30 April 2007

Flushing away our future

Sheryl Crow made the headlines recently, but predictably enough it wasn't for her music. Rather, she has suggested that we could all contribute to reducing energy consumption by being a little more sparing in our use of the loo roll. One square per session would be her guide, "except, of course, on those pesky occasions where 2 to 3 could be required."

This has provoked surprisingly strong reactions from American commentators, some dubbing her "The Toilet Taleban" as they assert their constitutional rights to use as many trees as possible when "drawing an ace" in the bathroom. For a country so squeamish of bodily functions as to eshew the use of the T-word altogether, this is commendable frankness, though with current average use of 8.6 squares per session by Americans (according to research by Charmin), Sheryl has quite a way to go before she realises her dream.

While doing some work with Kimberly-Clark a few years ago, I found out an important cultural difference between Europe and the USA over the use of loo roll. Apparently in Europe we tend to be "folders" whereas the Americans are "scrunchers". This has big implications for the types of paper manufactured on each side of the Atlantic, and, given that scrunching ought to be more wasteful, I would expect the US to be the most profligate country in this area. Surprisingly, the USA is only second in the list of biggest consumers of paper per head of population - heading the list is... Belgium.
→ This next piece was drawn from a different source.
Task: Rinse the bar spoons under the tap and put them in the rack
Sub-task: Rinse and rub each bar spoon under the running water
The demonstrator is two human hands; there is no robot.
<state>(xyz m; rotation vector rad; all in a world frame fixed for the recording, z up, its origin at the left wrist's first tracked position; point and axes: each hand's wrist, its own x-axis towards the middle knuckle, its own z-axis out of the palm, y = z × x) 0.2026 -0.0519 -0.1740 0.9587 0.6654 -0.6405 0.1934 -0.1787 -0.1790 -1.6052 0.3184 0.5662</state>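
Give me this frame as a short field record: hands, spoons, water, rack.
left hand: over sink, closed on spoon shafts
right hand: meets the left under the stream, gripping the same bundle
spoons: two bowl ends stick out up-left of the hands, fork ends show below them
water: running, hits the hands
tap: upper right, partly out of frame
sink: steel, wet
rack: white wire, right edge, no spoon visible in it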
Clearly I am not the only person to have suffered the consequences of eating dodgy mussels in Bruges.

23 April 2007

Blood Steyns

Mark Steyn has been offering his latest words of wisdom on the Virginia Tech campus shooting:
http://www.suntimes.com/news/steyn/351710,CST-EDT-STEYN22.article

For those of you unfamiliar with his work, he used to be a columnist on the Daily Telegraph, until it became a bit left wing for him. So he seems to have moved the the USA from his native Canada, where he can find a larger audience for his famously perspicacious brand of right-wing mentalism.

Virginia Tech's great crime, according to Steyn, was to put signs up proclaiming the campus a "gun-free zone", which naturally lulled all the students into a false sense of security. One may argue about the benefits of placing public aspirational messages around a college campus - indeed you may even call it fatuous. But it scarcely makes you more vulnerable to complacency about mass murder, any more than seeing street preachers proclaim the end of the world makes me check the news for an apocalypse.

It turns out the real reason for the tragic loss of life at Virginia Tech (VT) was because there weren't enough guns. Had "the Second Amendment not been in effect repealed by VT", he goes on "someone might have been able to do as two students did five years ago at the Appalachian Law School: When a would-be mass murderer showed up, they rushed for their vehicles, grabbed their guns and pinned him down until the cops arrived."

Of course Cho Seung-hui would also have had to remember to wear his "would-be mass murderer" T-Shirt that day as well, just so the cops didn't add to the mayhem by shooting the wrong armed student and anyone caught in the crossfire.

19 April 2007

Booty-ful

Two months after the importation of Bird Flu into the UK via a Bernard Matthews plant in Suffolk, we learn he's going to get his comeuppance. According to the BBC: "no specific proven source has been found but the reports says the most likely explanation is that the infection came from the importation of turkey meat from Hungary". Let's just clarify that for a moment - this is a Bernard Matthews farm in Hungary importing livestock to a Bernard Matthews farm in the UK - where the outbreak occurred.

So surely the government has come down like a ton of bricks on Bernard Matthews? Why of course: the company will get £589,000 compensation for the birds compulsorily slaughtered to prevent the spread of bird flu.

Clearly this is a tricky problem, and not a reflection on the bizarrely sacred position of agriculture as a business. After all, imagine if, say, a sausage company had been accused of producing sausages infected with e-coli. How much compensation do you think they would have been entitled to?

17 April 2007

Onward Christian Soldiers

Reporting on yesterday's shooting at Virginia Tech University, this morning's first edition of the Metro described the shooter as carrying "an ungodly amount of ammunition". Presumably if he'd just been packing a couple of clips the Lord would have smiled sweetly upon his work.

16 April 2007

Lookalike

A new TV show has started on CBeebies, the BBC's TV channel dedicated to the under-5s. It stars an eco-super hero called Tommy Zoom, and charts his battles with the villain Polluto. The first time I watched this programme, I was struck by a resemblance to a certain leading British politician. Maybe it's my overactive imagination, but this couldn't be some subtle indoctrination, could it? A way of getting back at the Government after the humiliating climbdown over the Andrew Gilligan affair?



Polluto and The Prime Minister - separated at birth?